## YOUR OBJECTIVE
Every line between the top of the data below and the line with "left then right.", both ends included, must be retyped exactly.

┄┄┄┄┄┄┄┄┄┄

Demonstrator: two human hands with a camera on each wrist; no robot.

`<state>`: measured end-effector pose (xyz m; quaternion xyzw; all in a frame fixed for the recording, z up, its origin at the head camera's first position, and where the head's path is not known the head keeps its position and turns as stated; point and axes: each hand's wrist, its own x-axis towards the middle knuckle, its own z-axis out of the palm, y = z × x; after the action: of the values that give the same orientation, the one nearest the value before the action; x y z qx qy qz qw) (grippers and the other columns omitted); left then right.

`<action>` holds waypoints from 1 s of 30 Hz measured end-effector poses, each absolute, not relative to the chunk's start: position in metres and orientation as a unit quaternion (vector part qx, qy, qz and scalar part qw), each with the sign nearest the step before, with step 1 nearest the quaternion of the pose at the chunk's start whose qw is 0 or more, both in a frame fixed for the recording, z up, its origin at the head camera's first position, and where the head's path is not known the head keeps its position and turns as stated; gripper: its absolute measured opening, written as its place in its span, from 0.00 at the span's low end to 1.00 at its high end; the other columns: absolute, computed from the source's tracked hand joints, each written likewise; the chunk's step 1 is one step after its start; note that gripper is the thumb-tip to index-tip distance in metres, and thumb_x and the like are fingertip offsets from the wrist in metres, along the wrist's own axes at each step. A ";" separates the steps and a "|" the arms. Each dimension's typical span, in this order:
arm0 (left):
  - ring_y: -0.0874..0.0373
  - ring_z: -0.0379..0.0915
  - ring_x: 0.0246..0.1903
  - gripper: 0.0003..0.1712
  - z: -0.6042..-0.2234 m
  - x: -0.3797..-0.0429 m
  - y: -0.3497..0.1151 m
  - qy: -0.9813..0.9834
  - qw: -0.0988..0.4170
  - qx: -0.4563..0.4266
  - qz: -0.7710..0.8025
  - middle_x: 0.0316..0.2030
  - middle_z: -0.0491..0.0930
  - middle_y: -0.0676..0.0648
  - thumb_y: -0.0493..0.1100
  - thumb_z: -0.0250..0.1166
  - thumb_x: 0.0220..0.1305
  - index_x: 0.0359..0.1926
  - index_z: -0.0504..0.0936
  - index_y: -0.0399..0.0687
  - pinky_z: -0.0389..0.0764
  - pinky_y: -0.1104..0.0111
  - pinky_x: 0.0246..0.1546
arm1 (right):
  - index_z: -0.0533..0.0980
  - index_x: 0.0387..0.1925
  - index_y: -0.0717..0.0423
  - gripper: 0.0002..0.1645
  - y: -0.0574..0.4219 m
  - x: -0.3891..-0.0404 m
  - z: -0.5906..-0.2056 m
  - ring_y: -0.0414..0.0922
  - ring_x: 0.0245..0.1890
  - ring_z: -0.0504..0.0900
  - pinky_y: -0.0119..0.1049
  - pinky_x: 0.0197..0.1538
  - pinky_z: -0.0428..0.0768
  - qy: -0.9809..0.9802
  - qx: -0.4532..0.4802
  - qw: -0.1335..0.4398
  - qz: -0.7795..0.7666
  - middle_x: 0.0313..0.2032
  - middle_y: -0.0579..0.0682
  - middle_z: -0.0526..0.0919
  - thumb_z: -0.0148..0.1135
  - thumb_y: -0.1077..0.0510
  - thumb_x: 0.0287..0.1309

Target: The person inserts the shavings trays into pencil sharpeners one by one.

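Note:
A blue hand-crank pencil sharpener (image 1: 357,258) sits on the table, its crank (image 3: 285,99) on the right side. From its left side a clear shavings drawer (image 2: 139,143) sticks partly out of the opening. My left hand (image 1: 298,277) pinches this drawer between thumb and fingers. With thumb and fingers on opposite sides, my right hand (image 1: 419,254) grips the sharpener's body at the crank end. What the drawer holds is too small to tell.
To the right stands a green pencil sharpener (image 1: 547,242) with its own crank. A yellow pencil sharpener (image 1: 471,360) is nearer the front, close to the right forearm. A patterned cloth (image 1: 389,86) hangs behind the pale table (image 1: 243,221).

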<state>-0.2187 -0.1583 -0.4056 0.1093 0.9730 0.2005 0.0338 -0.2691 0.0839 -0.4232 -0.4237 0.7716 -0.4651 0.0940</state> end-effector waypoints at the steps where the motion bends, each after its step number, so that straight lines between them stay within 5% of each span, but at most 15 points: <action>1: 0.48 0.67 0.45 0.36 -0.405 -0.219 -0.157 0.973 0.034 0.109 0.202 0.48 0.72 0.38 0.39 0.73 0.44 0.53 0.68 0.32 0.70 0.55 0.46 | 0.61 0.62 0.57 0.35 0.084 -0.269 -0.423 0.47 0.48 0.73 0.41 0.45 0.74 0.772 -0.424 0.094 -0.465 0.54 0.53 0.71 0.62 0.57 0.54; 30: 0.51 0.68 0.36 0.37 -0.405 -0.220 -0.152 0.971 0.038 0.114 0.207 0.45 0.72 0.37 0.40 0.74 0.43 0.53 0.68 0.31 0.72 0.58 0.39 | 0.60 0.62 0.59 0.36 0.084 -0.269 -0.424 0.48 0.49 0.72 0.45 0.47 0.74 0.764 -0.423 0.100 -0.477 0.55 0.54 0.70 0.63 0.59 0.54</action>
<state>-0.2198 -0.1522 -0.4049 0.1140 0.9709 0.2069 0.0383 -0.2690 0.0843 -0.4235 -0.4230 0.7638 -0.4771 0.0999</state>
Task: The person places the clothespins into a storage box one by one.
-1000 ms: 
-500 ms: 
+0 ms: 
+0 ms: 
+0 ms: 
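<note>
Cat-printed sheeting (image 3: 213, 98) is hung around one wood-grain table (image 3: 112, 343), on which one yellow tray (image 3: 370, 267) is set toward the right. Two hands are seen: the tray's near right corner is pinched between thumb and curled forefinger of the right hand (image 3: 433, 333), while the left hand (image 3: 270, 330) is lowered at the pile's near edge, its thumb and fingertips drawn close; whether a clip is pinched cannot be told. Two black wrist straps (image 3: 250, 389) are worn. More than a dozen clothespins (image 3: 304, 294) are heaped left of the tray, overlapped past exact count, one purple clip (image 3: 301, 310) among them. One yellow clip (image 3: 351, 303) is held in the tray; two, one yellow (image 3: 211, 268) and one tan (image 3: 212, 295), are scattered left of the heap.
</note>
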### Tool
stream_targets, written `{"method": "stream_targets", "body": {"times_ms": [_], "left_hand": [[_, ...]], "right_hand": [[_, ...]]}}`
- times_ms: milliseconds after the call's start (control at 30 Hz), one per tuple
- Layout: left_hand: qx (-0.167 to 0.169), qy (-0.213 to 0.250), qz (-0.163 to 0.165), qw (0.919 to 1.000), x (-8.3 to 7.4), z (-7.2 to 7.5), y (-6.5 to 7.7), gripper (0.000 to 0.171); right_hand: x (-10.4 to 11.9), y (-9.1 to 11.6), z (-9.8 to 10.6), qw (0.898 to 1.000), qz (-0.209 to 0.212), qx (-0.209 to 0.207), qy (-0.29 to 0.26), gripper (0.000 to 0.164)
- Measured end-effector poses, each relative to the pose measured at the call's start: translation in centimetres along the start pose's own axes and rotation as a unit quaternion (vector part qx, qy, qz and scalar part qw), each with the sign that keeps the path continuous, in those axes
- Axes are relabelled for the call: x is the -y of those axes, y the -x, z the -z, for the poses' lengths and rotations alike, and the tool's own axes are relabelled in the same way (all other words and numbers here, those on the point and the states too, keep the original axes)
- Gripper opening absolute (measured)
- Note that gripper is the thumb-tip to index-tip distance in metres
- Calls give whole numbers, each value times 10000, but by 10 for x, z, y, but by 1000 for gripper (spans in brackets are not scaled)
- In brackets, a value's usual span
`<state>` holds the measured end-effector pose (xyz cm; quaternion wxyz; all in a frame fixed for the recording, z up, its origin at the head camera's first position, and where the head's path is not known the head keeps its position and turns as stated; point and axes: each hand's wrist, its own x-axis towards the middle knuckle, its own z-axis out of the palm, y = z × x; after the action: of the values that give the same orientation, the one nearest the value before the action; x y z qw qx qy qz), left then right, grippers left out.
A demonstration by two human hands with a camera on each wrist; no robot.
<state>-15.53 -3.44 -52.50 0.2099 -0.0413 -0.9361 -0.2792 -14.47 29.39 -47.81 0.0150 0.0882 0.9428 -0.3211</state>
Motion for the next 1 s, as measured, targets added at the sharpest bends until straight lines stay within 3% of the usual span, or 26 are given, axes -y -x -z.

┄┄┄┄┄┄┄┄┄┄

## THE ANSWER
Demonstrator: two human hands with a camera on each wrist; no robot.

`<state>`: measured end-effector pose (xyz m; quaternion xyzw; all in a frame fixed for the recording, z up, its origin at the head camera's first position, and where the head's path is not known the head keeps its position and turns as stated; point and axes: each hand's wrist, its own x-axis towards the middle knuckle, its own z-axis out of the palm, y = z × x; after the action: of the values that give the same orientation, the one nearest the value before the action; x y z qx qy qz qw) (grippers and the other columns omitted); left then right.

No more is needed to finish this exercise.